This is the third in a five part series in which I’m laying out the secrets to successful financial blogging. There are always exceptions to any rule, but if you follow this stuff you will see that I’m right. We’ve covered Aesthetics and Content, now let’s talk about the way you write.
Financial Blogging Secrets: Style
Titles: Post titles are extremely important on the web. Anything with someone’s name in it will get clicked. Anything with a number implying that there is some kind of list will also get clicked. Phrases like The Secret Behind, The Truth About, The Most Important, The Real Reason etc will get your headline clicked. But use these tricks sparingly; don’t be a dickhead about it or people will eventually condition themselves to ignore you. You know who you are. I’ve always tried to be clever and attention-grabbing with my post titles. The most clever title writer on the planet is John Paczkowski at All Things Digital. I have no idea how to pronounce his name. His titles are consistently playful, funny and interesting. They advertise what the article is actually about as opposed to this deleterious piece of spam which asks the question “Commodities Continued to Sizzle in 2010, But What’s In Store For 2011?” and then proceeds to waste 10 minutes of your time without answering it. That’s another thing, don’t you ever in your life ask a question in a post title that you don’t intend to answer, it makes people want to punch you.

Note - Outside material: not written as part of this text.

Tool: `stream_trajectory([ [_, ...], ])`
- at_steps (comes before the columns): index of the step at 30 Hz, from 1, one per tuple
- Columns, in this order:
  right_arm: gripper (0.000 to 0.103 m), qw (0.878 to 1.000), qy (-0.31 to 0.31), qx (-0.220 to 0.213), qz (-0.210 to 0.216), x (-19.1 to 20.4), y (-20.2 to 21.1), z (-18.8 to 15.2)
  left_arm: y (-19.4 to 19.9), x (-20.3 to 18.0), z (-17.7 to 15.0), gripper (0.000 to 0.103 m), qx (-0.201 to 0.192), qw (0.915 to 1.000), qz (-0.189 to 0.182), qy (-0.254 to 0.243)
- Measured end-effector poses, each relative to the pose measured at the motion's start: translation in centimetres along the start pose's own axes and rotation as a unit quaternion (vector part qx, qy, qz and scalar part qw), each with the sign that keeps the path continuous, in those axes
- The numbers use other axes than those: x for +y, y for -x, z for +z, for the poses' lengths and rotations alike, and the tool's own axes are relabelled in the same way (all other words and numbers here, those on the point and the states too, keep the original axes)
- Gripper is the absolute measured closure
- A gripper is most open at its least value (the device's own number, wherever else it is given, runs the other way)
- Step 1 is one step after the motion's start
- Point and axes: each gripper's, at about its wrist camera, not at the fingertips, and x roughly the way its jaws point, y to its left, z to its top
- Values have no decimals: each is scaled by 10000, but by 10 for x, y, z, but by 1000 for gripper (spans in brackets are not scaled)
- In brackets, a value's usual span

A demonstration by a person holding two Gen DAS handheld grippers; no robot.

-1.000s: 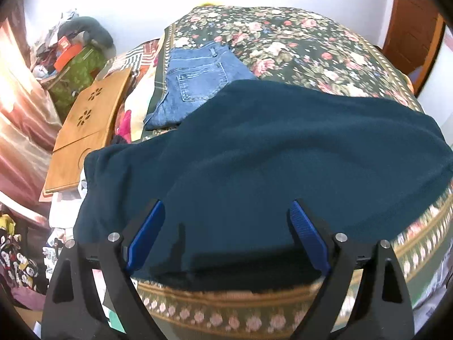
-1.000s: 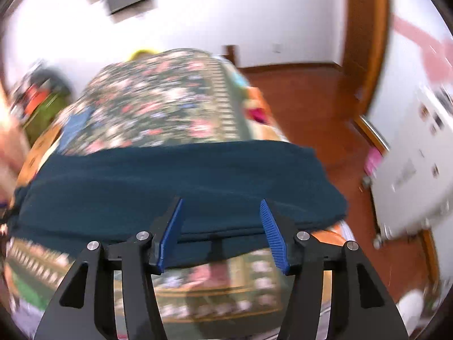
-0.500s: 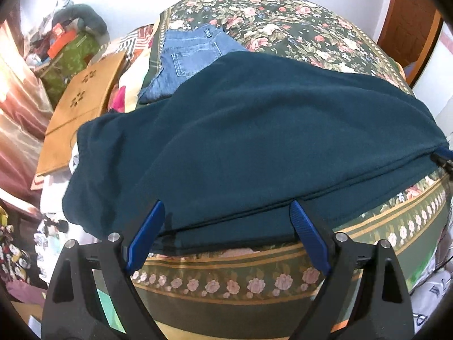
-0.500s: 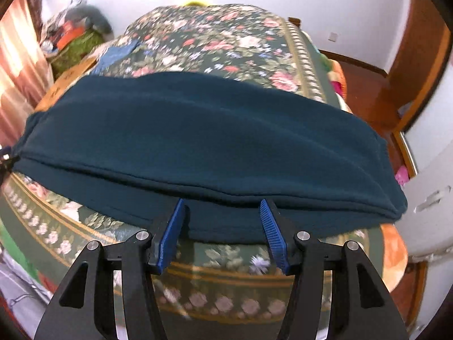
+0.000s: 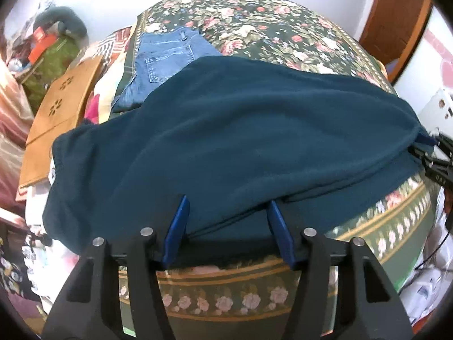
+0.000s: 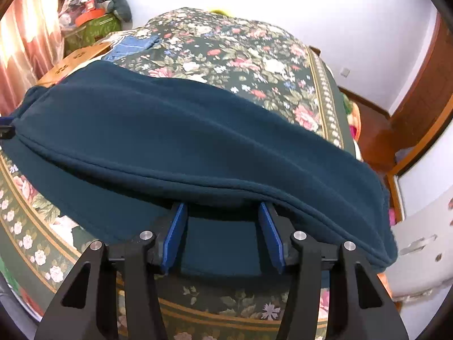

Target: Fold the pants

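Lying along near bed (image 5: pixel 396 221) edge, pants (image 5: pixel 240 130) run left-right; your left gripper (image 5: pixel 226 215) and right gripper (image 6: pixel 222 215) jaws parted, hem between.

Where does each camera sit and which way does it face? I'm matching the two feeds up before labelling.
Left wrist: on the left hand-held gripper, looking along its fingers over the teal pants toward the jeans; the right hand-held gripper shows at the right edge.
Right wrist: on the right hand-held gripper, facing the pants' near edge.
Shared: pants, jeans, floral bedspread.
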Motion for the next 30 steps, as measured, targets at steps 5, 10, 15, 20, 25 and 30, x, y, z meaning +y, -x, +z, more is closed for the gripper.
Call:
stream_trajectory([
  [5,54,9998,165,-30,-104,6,3,1,-3,-3,1,44,-69,9999,102,-94],
  [10,51,9998,93,-115,-106,5,-10,12,-8,-6,11,54,-82,9998,138,-70],
  [15,51,9999,144,0,-50,5,-6,12,-6,-16,8,67,-187,9993,210,-252],
  [20,34,9998,201,-60,-56,-1,18,-6,-7,-15,8,68,-225,9993,204,-208],
  [25,32,9995,279,-135,54,-4,25,-7,-8,-15,8,68,-252,9993,168,-204],
  [30,32,9984,558,31,-86,7,-3,5,-8,-15,8,69,-262,9993,162,-219],
])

Ledes: What is a lede? It’s the opener of your post, the sentence or two that hooks a reader in and doesn’t let them go. It should be witty, exciting, adroit and an encompassing statement about the piece they’re about to read. Here’s an example of one of my ledes (from Miami Hate):
“Miami is a lot like The Snorks – it hasn’t been cool since the 80’s and everyone’s house is underwater.”

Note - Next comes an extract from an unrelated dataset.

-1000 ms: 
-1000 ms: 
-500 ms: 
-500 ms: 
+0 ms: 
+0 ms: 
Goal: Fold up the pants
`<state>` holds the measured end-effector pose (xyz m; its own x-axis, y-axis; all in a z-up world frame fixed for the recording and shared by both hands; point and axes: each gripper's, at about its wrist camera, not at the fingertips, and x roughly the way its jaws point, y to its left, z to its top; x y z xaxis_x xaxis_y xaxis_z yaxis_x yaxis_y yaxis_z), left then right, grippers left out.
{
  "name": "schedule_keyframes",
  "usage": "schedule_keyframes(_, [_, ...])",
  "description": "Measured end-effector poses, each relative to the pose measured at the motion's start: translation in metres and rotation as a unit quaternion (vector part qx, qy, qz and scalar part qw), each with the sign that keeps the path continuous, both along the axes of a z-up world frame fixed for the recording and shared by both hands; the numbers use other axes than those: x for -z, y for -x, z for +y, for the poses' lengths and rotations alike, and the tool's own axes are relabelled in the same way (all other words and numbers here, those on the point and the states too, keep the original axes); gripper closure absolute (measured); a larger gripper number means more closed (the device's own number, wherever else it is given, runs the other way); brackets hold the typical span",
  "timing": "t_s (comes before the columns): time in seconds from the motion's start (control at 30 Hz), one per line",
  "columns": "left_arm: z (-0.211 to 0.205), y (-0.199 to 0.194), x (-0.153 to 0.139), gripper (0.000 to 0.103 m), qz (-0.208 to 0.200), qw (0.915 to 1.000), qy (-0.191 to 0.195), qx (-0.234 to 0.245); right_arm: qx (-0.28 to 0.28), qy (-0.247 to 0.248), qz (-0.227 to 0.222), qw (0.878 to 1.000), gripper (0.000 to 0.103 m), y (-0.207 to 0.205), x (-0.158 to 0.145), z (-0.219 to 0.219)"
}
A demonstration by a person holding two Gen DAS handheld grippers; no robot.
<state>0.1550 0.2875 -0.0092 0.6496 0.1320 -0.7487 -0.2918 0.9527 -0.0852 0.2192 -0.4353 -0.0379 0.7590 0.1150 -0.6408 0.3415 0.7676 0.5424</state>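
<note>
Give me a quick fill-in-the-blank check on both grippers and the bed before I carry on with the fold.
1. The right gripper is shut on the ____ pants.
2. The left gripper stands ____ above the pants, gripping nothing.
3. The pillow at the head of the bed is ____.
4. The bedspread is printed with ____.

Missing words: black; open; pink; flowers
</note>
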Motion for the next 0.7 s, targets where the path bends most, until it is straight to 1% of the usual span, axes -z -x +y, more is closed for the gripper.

If you click away after reading that, you probably suck and don’t deserve to read the rest anyway. Here’s a killer lede from Andrew Bary writing in Barron’s this past weekend:
“Some 84-year-old men fantasize about marrying a beautiful 24-year-old blonde. And maybe a few dream of regaining control of a company that they once owned completely. But only one—Playboy’s Hugh Hefner —is about to do both.”
Gangsta. Get it now?
Tone: This point is easier to make by just saying what not to do. Don’t be holier-than-thou, don’t act like you don’t make mistakes, don’t repeat yourself endlessly in an attempt to emphasize a point, don’t be bitter (or at least don’t let your bitterness show too much), don’t be nasty for the sake of being nasty, don’t be a sycophant when giving praise – just give praise. And most importantly, before you push Publish, make sure that you sound like someone that you would personally want to be around. If what you’ve just written makes you sound arrogant, overly negative, naive, hysterical or simple then go back and edit it. There are bloggers I won’t ever read again because of a glimpse of their true personality that really turned me off in one of their posts.
Emotion: Write how you feel. If you’re in a bad mood, make it come out in your writing. If you’re disgusted with something, convey that. If your subject matter is fun or lighthearted, then let that feeling ooze through you into the keyboard. People will remember your post and how real it felt and how different it was from all the other stuff they read that day. Be a goddamn writer.
Personality: Personality, as in Do You Have One? You should probably be a fairly three-dimensional and dynamic individual if you’re going to really do this, you need some degree of magnetism to build an audience. If no one likes you in real life, they probably won’t like your blog. Sorry, just how it is.
Grammar/Syntax: Use your head, there is a time to write in perfect English and a time to write more conversationally. You know how you’ll know? The subject matter will dictate it. I play golf with my baseball cap on straight, but that cap gets turned backwards (sideways even!) when that Up All Night Remix with Nicki Minaj comes on. By the same token, I have a pretty good idea of who my audience will be for certain types of posts and how I want to come across. Slang terms, misspellings and little nuggets of Wall Street/Hip Hop patois that appear to be randomly placed are actually being used very deliberately – I don’t write for your grandfather, I write for you.
Conclusions: Not every post has to make a point but the ones that do need to be at least loosely structured in a coherent fashion. Otherwise gang, it’s just a rant. I’m not interested in anyone’s rants and no one is interested in mine unless there is a point being made. So open with your point, make your point and close strong. I want to slap the desk after I read one of your posts and say “that boy good.” I’ve made my points here in this post without ever once saying “Here’s the point”. Except just now but that doesn’t count, it was expository.
I’m out, be yourself when you write (so long as ‘yourself’ is an interesting person).